Libraries for Player Health Checks

Description of the Feature
At the moment it is quite difficult to monitor the "health" of a player. In particular, if a player takes too long to process the events and calculate the commands, it enters a "delusional state" and believes itself to be in rounds long past. How does the player realize that that it is "behind", that events are missing and what can it do to prevent robots from sending meaningless or send meaningless or incorrect commands? The commands it sends can be successful "by chance". This also includes the option of querying the player state via defined endpoints in the distributed system. via defined endpoints in the distributed system.
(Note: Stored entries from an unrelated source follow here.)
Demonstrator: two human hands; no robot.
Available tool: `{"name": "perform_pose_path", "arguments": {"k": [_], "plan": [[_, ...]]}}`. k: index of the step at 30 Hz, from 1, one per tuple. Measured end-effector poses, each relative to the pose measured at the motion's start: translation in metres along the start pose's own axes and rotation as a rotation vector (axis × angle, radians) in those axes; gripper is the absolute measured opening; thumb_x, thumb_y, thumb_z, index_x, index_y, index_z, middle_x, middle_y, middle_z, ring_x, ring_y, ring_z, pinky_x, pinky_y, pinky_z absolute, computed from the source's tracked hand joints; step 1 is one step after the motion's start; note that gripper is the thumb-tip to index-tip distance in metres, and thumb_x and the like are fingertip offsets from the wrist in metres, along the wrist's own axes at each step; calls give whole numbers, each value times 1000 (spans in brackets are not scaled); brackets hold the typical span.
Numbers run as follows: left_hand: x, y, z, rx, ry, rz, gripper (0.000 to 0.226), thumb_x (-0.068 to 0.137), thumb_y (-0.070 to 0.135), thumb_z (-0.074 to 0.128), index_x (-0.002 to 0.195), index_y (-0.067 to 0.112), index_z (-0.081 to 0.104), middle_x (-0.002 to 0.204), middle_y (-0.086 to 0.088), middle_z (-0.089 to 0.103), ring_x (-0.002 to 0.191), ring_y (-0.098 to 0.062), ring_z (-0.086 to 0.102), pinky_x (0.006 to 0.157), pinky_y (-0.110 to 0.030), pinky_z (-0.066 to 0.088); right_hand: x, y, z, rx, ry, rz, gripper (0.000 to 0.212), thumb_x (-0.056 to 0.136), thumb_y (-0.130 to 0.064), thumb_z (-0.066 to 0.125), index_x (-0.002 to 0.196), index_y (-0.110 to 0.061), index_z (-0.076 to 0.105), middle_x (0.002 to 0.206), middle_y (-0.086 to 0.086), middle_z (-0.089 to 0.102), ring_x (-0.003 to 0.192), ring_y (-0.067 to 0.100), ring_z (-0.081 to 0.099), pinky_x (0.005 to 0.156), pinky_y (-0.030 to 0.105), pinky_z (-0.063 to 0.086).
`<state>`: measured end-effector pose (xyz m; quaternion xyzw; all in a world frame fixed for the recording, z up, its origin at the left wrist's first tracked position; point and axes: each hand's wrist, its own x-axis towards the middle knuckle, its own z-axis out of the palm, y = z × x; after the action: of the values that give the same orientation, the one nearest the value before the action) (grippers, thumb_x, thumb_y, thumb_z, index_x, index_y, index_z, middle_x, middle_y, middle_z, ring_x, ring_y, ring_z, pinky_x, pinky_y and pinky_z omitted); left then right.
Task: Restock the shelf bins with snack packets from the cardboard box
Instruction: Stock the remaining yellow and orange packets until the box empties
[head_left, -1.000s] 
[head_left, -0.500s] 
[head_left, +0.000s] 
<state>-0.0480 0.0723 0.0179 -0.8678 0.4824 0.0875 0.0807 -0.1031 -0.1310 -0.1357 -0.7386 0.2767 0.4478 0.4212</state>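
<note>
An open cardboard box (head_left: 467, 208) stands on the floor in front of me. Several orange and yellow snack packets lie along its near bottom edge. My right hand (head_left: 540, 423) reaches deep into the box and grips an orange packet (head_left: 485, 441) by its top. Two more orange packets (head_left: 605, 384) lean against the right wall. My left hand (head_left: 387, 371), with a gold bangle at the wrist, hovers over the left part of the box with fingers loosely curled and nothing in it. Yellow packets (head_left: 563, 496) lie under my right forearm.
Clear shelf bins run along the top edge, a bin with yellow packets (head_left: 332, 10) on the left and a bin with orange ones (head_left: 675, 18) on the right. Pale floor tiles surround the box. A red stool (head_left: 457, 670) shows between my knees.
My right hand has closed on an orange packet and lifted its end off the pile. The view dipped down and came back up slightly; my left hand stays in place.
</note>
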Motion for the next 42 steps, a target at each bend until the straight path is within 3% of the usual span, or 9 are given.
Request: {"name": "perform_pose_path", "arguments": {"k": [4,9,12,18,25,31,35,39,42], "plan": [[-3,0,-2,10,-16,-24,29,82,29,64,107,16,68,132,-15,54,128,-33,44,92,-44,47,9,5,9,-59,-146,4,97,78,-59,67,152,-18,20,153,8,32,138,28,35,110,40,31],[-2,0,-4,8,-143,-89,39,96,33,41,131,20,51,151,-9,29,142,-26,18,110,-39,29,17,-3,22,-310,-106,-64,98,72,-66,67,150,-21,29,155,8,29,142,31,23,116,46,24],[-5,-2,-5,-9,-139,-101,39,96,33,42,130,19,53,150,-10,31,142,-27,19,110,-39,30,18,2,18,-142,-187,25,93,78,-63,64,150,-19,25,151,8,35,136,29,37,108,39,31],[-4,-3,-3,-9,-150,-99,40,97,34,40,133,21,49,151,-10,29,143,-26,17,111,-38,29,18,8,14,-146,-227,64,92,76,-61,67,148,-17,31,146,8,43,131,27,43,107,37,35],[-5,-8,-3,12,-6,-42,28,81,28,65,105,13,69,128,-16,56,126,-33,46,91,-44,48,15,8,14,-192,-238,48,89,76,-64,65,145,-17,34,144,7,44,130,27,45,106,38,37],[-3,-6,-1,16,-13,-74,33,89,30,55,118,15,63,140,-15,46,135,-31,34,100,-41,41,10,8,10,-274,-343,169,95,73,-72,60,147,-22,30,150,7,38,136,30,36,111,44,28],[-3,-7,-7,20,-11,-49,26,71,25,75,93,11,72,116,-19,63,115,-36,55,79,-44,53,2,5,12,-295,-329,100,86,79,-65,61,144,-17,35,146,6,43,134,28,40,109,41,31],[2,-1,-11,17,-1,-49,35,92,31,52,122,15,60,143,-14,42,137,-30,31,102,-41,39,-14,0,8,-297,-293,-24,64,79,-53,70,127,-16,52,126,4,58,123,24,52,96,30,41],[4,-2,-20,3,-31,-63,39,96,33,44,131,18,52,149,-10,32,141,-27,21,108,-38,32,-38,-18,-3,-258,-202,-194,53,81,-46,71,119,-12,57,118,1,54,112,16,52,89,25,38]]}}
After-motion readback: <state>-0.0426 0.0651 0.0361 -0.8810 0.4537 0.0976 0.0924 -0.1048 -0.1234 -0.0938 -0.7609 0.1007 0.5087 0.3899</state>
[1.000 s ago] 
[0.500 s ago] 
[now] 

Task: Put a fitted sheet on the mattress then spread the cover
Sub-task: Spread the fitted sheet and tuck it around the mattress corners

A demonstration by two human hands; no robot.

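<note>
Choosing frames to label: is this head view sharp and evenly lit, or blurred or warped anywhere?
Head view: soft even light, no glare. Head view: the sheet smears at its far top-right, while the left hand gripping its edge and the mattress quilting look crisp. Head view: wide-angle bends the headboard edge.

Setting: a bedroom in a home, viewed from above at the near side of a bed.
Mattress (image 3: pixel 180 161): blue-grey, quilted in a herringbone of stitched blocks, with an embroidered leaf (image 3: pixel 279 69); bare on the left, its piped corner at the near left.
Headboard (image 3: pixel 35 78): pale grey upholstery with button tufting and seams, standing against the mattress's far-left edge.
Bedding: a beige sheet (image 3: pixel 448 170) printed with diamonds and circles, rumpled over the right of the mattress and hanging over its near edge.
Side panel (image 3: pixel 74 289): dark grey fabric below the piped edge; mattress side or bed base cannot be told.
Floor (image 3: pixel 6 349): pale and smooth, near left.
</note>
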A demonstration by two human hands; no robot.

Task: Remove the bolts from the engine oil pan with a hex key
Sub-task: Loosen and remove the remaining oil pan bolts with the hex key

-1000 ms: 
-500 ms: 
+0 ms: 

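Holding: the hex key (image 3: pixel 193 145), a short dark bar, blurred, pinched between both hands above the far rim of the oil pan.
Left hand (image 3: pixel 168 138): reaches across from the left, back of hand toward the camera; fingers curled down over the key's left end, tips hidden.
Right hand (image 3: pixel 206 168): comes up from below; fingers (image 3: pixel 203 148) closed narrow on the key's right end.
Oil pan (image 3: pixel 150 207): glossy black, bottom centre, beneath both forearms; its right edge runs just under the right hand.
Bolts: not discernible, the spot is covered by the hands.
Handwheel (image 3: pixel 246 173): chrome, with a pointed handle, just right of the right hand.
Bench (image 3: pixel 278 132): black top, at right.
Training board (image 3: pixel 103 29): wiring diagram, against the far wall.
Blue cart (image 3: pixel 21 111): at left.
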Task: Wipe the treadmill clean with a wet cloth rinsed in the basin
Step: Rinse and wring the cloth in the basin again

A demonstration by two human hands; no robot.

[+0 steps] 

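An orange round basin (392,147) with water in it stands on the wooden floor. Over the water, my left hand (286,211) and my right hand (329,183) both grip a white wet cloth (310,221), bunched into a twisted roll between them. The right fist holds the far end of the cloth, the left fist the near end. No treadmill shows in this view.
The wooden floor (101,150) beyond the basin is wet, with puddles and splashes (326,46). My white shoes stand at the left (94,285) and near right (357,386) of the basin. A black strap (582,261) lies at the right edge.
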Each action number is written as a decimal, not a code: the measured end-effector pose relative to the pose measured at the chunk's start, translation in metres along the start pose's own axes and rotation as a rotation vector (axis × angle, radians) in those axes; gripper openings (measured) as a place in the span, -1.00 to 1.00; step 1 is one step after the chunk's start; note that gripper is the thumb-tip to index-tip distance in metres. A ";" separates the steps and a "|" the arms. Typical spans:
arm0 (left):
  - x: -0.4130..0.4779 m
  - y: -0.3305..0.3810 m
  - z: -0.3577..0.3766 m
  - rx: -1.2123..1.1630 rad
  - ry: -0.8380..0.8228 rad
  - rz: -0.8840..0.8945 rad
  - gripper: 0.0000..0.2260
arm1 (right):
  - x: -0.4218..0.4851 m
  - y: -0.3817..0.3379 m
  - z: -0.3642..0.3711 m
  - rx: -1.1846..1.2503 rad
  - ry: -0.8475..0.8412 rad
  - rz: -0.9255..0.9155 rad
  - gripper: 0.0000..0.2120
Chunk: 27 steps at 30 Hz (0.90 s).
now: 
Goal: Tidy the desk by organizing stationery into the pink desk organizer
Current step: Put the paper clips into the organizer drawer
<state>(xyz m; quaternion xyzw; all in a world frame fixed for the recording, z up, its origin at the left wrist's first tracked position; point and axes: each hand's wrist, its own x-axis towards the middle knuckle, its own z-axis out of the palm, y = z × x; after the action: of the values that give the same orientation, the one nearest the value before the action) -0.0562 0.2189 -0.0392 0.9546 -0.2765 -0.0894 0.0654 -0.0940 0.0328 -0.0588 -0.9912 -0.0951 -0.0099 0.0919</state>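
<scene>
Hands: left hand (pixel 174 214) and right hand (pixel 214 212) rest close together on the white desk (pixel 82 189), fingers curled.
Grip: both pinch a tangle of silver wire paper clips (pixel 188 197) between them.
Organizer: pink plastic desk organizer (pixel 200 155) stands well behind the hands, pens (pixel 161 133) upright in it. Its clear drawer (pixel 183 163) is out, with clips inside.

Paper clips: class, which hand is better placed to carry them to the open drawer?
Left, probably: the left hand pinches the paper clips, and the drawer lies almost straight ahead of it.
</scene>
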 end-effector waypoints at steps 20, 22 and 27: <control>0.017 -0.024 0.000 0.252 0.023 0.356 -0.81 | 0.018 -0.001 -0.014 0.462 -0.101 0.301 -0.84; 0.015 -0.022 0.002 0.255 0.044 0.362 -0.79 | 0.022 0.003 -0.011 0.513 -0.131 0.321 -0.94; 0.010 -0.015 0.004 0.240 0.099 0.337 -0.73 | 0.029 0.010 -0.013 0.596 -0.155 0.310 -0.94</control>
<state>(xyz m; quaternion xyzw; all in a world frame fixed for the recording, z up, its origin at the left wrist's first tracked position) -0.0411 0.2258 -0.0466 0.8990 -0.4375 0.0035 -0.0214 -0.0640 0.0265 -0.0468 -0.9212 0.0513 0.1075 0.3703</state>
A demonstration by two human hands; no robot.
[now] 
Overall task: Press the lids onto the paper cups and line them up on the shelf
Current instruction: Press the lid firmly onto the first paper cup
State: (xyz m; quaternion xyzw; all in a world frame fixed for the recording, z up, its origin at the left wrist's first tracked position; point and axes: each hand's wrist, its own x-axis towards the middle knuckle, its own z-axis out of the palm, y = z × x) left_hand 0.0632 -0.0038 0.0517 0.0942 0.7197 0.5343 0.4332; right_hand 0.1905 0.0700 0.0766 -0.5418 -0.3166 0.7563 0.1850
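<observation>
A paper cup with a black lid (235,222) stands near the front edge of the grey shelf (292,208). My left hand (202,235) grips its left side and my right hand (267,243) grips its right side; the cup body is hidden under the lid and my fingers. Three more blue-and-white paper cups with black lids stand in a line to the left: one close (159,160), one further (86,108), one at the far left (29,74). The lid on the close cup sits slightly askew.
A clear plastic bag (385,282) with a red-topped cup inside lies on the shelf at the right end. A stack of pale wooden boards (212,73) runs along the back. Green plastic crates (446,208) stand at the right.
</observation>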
The aim of this feature is to develop a library in each of the player languages (Java, Kotlin, Typescript, Rust, Python) that can be used to monitor the health of a player.
Author
Omar Fourati
Implemented During
WASP II "Microservices und Event-getriebene Architektur (MEA), SS2024, as topic (P1)
Status
ongoing
Repositories
Last Update
2025-02-04

Libraries for Player Health Checks

Monitoring the health of a player, especially in distributed systems, is a critical task. The current challenge lies in detecting when a player has fallen “behind,” i.e., when it fails to process game events and calculate commands in real-time. If not monitored, the player can enter a “delusional state,” where it incorrectly assumes itself to be operating in past rounds, thus sending inaccurate or outdated commands. These erroneous commands might succeed “by chance,” but their long-term impact can destabilize the game or cause malfunctions in its logic.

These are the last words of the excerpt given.